Pembangunan yang lebih memprioritaskan kota besar sering kali mengabaikan kenyataan bahwa desa juga merupakan bagian integral dari bangsa ini. Jika desa terus terpinggirkan, maka kita tidak hanya menciptakan ketimpangan, tetapi juga menggagalkan esensi dari pembangunan itu sendiri. Di balik kesederhanaan desa yang belum sebanding dengan megahnya infrastruktur kota besar, tersembunyi potensi luar biasa yang jika diberdayakan mampu memberikan kontribusi signifikan bagi perekonomian negara.
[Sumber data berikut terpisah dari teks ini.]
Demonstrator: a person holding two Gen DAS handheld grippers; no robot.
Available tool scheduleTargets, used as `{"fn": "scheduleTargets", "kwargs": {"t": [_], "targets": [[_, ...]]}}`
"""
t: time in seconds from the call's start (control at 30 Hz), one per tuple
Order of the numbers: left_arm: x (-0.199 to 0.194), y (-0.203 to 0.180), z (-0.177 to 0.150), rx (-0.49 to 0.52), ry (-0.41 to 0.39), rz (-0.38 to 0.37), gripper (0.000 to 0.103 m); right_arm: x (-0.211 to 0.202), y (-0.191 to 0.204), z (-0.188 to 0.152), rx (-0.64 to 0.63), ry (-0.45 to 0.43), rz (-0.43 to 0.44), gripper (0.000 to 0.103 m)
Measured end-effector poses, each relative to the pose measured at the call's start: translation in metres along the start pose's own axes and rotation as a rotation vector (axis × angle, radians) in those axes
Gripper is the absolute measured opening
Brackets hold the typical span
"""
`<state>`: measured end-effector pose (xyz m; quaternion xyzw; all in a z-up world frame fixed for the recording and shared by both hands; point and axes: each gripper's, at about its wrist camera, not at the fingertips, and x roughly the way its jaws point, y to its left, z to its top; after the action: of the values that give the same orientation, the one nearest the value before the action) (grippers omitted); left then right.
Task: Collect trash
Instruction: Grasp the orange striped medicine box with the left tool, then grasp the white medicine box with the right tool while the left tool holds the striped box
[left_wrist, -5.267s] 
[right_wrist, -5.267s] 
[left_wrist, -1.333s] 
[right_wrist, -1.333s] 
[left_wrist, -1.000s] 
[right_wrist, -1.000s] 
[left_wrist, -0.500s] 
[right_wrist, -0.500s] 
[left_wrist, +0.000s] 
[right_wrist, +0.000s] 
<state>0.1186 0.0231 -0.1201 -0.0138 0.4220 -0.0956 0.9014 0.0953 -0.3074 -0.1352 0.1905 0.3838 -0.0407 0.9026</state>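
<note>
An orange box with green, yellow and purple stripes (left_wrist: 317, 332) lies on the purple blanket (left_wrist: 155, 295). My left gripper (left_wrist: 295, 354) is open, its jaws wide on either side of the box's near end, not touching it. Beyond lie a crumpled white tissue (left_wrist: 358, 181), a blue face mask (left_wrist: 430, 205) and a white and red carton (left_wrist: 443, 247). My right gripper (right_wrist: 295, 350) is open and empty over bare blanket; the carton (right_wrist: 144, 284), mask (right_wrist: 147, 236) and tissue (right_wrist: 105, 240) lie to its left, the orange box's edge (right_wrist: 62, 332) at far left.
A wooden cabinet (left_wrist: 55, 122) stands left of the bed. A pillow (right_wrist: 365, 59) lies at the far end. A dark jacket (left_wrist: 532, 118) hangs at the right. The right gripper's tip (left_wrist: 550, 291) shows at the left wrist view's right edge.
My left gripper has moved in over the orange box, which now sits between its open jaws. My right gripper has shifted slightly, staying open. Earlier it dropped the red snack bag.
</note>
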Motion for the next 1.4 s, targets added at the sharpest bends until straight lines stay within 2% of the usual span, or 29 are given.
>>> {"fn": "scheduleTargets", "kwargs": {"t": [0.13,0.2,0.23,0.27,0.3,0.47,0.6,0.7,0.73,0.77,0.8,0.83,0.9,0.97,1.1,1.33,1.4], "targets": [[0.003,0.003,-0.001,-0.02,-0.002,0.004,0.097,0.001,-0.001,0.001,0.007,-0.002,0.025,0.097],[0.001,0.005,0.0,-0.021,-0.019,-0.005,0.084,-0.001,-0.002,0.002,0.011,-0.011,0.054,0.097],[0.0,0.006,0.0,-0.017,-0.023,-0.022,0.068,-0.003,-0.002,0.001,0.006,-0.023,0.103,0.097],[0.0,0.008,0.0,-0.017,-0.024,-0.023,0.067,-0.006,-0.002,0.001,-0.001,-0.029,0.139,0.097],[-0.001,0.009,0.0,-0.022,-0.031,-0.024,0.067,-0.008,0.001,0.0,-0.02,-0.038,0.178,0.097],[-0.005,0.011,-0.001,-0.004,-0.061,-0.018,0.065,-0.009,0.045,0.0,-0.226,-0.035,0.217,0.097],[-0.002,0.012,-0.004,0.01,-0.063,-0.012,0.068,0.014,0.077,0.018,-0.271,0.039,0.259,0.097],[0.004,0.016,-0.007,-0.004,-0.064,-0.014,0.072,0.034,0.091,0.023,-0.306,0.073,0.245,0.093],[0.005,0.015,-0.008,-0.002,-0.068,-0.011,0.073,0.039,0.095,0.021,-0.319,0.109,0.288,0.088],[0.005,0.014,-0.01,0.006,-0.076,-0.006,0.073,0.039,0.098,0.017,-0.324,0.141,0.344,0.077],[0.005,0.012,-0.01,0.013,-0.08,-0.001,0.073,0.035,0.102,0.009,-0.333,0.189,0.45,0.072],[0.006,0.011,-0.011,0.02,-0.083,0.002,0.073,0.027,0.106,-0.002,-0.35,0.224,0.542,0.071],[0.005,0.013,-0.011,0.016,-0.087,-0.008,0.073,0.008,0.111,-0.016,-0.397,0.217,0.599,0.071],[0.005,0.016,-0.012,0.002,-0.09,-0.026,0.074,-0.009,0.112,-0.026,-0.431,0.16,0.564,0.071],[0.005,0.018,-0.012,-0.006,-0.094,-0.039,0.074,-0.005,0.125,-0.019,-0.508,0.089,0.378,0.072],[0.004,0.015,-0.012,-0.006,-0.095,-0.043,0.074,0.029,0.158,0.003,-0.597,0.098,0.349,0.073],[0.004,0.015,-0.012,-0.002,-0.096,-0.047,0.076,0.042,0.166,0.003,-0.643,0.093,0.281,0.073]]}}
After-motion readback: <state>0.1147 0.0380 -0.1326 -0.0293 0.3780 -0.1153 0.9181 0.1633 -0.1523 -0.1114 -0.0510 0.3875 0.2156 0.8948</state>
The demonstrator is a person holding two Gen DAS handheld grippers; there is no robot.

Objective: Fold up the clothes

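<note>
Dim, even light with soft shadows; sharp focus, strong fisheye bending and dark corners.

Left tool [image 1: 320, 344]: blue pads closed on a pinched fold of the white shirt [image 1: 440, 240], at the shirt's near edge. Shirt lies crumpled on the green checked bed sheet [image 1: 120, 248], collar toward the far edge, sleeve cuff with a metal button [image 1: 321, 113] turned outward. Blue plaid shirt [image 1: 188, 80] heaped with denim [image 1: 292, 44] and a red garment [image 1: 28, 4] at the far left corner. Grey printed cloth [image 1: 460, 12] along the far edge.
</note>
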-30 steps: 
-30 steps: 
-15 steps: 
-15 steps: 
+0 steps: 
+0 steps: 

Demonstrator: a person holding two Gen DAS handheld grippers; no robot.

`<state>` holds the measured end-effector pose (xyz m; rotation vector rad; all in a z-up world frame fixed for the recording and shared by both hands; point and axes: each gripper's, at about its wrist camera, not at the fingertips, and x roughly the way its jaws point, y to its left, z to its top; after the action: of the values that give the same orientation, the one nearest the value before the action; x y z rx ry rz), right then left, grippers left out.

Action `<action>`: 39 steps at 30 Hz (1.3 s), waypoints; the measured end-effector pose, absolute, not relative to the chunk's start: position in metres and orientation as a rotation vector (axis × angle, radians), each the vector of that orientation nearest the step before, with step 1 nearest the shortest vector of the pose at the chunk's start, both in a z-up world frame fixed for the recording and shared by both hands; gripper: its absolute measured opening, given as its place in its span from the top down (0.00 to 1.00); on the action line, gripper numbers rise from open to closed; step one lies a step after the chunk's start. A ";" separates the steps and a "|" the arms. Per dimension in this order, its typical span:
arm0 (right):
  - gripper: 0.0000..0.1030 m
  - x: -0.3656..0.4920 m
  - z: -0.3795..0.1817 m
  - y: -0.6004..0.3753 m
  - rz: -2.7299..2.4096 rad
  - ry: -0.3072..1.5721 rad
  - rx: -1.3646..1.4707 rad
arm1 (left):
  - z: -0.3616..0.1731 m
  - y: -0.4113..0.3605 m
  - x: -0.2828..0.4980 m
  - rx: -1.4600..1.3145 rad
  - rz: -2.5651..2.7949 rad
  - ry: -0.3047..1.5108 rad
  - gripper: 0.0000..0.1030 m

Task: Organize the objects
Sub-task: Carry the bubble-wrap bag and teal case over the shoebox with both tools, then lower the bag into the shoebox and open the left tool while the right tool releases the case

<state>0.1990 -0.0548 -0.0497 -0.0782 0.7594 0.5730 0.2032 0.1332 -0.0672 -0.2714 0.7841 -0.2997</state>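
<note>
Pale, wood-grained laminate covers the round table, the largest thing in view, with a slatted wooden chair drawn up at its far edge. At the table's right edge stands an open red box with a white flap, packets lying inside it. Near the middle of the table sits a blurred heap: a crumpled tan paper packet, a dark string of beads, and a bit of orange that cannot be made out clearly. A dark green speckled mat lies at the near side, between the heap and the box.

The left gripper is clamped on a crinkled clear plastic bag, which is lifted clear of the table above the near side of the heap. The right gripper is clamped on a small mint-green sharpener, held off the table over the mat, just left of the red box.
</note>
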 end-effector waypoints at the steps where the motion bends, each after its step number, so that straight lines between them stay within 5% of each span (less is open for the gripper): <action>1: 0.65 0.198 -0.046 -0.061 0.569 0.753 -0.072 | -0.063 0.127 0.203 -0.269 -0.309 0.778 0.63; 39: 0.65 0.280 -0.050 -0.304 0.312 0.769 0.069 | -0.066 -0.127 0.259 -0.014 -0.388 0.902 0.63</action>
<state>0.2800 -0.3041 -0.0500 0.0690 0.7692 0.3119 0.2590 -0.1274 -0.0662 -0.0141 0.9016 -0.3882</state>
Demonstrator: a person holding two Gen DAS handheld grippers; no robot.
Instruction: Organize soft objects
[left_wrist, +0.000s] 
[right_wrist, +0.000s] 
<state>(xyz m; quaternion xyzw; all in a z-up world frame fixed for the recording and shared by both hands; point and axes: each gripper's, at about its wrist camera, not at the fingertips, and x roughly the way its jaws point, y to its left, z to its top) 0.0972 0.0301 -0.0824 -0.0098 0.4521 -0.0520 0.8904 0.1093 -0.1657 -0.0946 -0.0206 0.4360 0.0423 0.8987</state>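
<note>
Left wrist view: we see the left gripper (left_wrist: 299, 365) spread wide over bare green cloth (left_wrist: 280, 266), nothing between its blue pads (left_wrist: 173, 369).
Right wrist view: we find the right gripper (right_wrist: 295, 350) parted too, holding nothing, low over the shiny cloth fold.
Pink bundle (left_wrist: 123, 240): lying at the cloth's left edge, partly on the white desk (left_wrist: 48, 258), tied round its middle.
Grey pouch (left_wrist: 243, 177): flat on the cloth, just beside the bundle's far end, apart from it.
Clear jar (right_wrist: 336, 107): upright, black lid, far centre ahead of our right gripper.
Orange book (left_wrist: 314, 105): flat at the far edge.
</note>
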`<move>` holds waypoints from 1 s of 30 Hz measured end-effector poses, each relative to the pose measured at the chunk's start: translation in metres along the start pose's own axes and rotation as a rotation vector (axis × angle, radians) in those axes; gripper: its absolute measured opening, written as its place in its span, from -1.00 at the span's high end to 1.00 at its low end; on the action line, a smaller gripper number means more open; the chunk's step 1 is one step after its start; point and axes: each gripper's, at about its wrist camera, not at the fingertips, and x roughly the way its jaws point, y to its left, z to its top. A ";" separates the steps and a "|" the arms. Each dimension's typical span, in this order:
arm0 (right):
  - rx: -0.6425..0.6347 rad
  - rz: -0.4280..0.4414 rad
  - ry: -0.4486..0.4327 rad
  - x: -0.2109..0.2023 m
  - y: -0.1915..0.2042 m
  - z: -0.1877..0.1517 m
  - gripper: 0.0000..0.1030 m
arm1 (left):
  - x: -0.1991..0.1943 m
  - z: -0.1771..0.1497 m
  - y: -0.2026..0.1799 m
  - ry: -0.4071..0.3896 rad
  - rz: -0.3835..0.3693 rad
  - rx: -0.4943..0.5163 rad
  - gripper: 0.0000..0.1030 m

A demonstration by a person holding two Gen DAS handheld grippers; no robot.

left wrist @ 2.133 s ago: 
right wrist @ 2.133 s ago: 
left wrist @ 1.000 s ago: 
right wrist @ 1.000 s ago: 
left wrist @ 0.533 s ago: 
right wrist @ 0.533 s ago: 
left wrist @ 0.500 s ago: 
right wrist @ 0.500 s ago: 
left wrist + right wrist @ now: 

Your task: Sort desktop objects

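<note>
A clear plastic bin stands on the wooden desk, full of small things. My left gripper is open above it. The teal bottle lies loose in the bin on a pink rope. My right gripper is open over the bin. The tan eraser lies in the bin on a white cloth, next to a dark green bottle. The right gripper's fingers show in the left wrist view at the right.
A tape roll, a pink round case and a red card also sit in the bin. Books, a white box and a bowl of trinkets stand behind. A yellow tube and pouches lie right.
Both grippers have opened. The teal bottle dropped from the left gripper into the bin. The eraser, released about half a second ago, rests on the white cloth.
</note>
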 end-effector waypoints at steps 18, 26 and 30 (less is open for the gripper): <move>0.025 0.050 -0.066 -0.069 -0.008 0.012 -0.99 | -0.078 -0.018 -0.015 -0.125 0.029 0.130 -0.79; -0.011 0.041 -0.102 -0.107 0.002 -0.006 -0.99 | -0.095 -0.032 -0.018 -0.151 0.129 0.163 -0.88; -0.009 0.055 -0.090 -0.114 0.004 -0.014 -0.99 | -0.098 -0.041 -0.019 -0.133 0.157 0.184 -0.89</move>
Potensi ini dapat ditemukan di berbagai sektor, seperti pertanian yang ramah lingkungan, pariwisata berbasis kearifan lokal, hingga kerajinan tangan yang bernilai tinggi. Tanpa dukungan infrastruktur dan akses yang merata, potensi ini berisiko menjadi peluang yang terlewatkan. Meskipun demikian, beberapa kebijakan sudah mulai digulirkan, seperti program digitalisasi desa dan pemberdayaan UMKM. Pertanyaannya, apakah kebijakan ini cukup efektif untuk mengangkat desa dari keterisolasian dan ketertinggalan?

Kemajuan Kota yang Mengaburkan Ketimpangan

Kota besar seperti Jakarta dan Surabaya memang menunjukkan wajah pembangunan yang impresif. Pertumbuhan ekonomi, modernisasi transportasi, dan berkembangnya sektor jasa menjadi tolok ukur kemajuan yang terlihat nyata.

Namun di balik gemerlap kota, ada permasalahan serius yang tidak boleh diabaikan. Ketimpangan sosial, kemacetan yang semakin parah, polusi udara yang terus memburuk, hingga harga kebutuhan hidup yang terus melonjak justru menjadi beban nyata bagi masyarakat perkotaan. 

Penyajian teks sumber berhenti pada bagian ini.